PROVIDED DATA:
= Beginning of Section =

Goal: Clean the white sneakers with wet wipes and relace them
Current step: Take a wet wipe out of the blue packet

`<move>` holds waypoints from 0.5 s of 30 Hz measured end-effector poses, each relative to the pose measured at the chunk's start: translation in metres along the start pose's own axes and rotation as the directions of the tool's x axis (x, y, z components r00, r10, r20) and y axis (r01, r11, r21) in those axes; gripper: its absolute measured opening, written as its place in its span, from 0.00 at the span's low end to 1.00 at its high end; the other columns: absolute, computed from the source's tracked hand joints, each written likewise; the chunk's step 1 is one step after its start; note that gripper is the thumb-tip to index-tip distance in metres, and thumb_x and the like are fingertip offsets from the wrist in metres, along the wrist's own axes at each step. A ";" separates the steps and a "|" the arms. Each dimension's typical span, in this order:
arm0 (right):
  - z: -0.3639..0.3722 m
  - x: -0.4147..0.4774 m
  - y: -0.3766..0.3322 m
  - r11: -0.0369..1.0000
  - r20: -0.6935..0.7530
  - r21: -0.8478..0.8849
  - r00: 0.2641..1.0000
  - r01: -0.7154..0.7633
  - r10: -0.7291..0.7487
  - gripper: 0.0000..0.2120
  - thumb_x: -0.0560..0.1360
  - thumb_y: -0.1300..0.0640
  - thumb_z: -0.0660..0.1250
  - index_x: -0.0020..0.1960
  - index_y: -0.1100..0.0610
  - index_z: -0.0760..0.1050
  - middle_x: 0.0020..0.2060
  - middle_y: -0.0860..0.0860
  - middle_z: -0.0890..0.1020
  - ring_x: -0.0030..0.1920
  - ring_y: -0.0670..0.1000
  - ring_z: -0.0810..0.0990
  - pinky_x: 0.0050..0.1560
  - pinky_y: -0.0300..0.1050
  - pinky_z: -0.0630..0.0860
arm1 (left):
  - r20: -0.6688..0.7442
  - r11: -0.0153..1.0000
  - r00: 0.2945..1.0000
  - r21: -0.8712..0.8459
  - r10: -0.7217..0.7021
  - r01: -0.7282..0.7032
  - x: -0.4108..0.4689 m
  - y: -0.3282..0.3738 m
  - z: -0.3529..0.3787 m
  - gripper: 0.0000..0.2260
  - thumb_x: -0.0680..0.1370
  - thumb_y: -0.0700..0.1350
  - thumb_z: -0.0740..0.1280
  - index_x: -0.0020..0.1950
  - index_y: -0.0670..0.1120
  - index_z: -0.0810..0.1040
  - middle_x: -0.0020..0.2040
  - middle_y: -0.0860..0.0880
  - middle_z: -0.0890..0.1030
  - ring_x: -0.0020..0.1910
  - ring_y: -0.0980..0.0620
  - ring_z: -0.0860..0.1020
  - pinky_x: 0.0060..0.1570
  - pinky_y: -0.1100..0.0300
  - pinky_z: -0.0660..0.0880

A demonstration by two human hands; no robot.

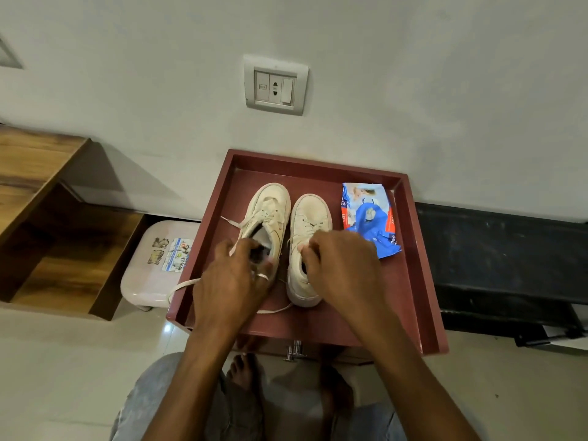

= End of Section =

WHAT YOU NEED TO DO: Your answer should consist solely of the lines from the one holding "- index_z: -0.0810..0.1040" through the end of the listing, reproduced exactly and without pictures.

ANSWER TO THE EXERCISE:
  - index_z: -0.0810..0.1040
  - middle_x: -0.0020..0.2040
  - middle_y: -0.0860..0.0880
  - middle_z: -0.0890..0.1030
  - ring_x: -0.0020..0.1910
  - ring_y: -0.0980..0.0620
  - ring_z: -0.0860..0.1020
  - pinky_x: 0.0060..0.1570
  - pinky_y: -0.1100..0.0300
  - pinky_z: -0.0660..0.0880

A demonstration by two human hands; no robot.

Nothing else is required to finish the exercise.